Did you know that even today there are enough resources in the world to end world hunger and poverty for good? We are not able to do this all on our own. But if we start to share and help out of love, this love will spread. It won’t be fast, and it won’t be easy but the change will happen. Love is irresistible and we cannot other than love back.
This is what also Thomas found out. He couldn’t believe what his friends, the disciples told him about Jesus, but when he finally met the risen Lord, he could not resist the love and started to proclaim the good news. Faith is nothing that we can do or that we can grown in ourselves if only we try hard enough. Faith is something that comes as a gift from God through the encounter of the risen Lord.
But what does this mean for us? We cannot like Thomas put our hands into the wounds or hear God’s words spoken to us. We cannot do that. Or can we?
We can and we do! Every single Sunday we hear, feel, and encounter the risen and living Lord. We hear the risen Lord in the words of forgiveness at the beginning of the service. We hear His words in the gospel and in the sermon. We can see God in the baptism. And we can feel and encounter Him in the Supper. Whenever we come and celebrate the Eucharist we not only remember that one meal long long ago but we really encounter the living Lord. How? In, through and under the wine and bread. When Luther was asked how Jesus could be in the bread and wine he answered: “I don’t know. But Jesus said he will be in bread and wine and I trust his promises.”
Like Luther I don’t know how Jesus can be in the bread and the wine. No matter what I say or do to the bread and wine they still keep being just this: bread and wine. But Jesus does something to them. He breathes through the bread and wine and so we can feel and encounter him in and through them. Even today. 2000 years after the resurrection.

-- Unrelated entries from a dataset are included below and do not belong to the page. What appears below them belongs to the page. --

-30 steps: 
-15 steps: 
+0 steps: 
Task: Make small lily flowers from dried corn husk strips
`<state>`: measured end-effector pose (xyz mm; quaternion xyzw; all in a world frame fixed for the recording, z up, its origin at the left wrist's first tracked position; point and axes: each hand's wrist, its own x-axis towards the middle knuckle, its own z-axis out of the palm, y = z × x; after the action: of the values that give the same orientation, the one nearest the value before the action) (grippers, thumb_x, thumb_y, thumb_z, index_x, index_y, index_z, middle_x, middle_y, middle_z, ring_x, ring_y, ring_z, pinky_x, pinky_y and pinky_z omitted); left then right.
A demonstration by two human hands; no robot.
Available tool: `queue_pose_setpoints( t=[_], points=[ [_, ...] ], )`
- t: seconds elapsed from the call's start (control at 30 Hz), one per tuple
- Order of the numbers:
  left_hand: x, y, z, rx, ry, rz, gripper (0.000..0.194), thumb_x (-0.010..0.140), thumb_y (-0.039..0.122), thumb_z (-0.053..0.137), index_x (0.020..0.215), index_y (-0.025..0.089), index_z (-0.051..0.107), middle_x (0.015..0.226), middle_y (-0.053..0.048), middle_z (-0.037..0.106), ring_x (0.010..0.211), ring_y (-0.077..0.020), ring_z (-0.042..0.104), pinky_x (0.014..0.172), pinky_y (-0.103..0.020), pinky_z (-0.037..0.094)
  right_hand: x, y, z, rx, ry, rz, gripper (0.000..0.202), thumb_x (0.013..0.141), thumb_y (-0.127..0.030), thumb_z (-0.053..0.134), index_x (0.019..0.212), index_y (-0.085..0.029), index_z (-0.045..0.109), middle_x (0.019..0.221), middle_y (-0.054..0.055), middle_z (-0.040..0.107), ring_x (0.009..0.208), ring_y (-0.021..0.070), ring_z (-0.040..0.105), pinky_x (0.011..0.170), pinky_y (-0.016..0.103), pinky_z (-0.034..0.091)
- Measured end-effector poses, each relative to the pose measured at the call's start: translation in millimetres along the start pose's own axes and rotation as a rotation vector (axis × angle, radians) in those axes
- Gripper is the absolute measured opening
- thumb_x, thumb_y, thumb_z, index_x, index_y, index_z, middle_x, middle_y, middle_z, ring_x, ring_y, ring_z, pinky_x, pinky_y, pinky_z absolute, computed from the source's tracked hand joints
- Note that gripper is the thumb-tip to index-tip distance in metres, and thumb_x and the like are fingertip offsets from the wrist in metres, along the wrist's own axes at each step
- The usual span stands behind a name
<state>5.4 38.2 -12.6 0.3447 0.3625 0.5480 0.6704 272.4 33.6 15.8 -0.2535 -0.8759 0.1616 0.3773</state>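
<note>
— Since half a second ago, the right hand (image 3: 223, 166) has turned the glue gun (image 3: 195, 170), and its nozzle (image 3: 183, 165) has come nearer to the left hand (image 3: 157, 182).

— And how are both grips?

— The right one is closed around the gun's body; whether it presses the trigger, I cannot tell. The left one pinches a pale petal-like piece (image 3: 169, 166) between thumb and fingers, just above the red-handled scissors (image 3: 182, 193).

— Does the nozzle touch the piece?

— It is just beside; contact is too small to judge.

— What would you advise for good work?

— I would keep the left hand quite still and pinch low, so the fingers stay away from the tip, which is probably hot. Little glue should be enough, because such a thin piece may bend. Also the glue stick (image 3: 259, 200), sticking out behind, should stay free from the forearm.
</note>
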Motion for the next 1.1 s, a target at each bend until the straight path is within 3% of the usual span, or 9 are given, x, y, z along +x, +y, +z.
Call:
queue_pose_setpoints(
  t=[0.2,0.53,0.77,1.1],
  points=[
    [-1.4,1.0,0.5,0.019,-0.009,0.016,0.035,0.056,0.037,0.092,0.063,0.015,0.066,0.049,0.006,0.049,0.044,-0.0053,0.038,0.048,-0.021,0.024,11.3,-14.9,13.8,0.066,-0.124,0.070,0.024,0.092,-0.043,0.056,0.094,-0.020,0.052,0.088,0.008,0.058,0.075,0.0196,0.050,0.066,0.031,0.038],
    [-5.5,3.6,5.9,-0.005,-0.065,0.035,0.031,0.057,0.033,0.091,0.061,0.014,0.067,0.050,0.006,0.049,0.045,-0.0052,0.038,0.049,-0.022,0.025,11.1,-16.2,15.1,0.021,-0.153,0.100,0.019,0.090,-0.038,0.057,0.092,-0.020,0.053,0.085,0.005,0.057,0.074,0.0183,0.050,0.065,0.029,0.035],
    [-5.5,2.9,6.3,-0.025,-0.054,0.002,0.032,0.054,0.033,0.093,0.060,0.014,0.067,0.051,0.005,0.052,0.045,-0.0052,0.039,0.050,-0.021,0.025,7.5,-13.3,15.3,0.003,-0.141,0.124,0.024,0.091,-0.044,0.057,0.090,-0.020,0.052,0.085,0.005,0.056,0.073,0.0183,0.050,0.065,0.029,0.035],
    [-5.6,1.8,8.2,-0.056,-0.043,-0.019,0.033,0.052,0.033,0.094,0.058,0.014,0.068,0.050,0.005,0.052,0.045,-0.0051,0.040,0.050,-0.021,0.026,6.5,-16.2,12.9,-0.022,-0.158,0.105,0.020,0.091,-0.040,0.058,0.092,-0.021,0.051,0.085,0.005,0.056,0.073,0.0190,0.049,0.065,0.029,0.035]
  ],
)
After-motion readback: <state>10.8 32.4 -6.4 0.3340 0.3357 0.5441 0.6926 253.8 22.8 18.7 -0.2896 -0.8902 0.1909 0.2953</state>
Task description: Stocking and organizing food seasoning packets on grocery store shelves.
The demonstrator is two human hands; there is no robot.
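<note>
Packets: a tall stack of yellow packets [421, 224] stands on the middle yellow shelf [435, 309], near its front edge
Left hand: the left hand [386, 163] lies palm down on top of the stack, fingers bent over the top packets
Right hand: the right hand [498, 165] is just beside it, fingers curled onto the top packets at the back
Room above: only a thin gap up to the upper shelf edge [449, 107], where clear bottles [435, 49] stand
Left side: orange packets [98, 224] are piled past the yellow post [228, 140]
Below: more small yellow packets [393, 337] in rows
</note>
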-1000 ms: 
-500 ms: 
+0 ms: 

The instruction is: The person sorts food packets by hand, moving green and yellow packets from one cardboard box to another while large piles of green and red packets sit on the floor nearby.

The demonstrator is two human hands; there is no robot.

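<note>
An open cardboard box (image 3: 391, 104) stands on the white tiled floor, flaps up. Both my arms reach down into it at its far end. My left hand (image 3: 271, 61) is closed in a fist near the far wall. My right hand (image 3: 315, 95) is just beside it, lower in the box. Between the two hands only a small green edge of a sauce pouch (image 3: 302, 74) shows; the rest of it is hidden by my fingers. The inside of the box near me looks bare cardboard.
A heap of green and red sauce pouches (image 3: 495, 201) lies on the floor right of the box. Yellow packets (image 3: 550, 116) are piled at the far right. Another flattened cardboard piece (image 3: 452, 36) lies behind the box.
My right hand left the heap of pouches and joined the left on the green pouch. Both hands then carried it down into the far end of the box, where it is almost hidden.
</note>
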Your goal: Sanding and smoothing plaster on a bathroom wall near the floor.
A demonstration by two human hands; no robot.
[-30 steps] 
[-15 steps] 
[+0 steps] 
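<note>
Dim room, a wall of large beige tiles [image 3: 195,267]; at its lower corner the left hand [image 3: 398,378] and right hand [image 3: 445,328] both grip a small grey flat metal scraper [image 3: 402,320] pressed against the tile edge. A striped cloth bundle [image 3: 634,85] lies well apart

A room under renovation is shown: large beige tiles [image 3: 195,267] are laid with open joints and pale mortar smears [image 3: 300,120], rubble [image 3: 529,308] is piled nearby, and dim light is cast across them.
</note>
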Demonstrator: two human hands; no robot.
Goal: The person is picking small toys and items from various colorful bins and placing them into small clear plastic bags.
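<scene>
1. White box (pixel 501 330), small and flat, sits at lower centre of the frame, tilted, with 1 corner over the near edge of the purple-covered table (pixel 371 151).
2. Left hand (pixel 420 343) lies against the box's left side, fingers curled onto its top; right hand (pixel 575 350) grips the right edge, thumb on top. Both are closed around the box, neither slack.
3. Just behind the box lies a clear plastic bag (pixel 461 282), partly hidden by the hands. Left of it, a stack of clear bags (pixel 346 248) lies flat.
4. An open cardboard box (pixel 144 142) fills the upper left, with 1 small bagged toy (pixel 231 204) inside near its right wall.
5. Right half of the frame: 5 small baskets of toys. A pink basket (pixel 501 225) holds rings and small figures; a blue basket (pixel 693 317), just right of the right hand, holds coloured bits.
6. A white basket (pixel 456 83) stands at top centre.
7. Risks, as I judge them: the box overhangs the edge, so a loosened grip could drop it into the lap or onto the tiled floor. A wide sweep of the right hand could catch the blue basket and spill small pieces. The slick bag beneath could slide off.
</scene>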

Jesus says: “Blessed are those who have not seen and yet have come to believe.”
We cannot see Jesus but through the bread and the wine we can meet him. And it is through this meeting that faith grows in our hearts.
Today Jesus invites you to come and meet Him. He invites you to feel and touch and encounter so that your faith may grow and become stronger.
The old life has ended on the cross and Jesus has breathed new life into us. Let us go out and share this new life with all. Let us share without expecting something in return. Let us just do it because we want to share the love that first has been given to us. Let us not go back to the old life of wanting to have power over other people. Let us instead enter the new community where we have power together with other people.
Christ is risen and He raised us with Him. Let us embrace our neighbors as brothers and sisters and let us all rejoice in the new creation of life.
Let us pray:
Oh God, you have called your servants to ventures of which we cannot see the ending, by paths as yet untrodden, through perils unknown. Give us faith to go out with good courage, not knowing where we go, but only that your hand is leading us and your love supporting us; through Jesus Christ our Lord. Amen.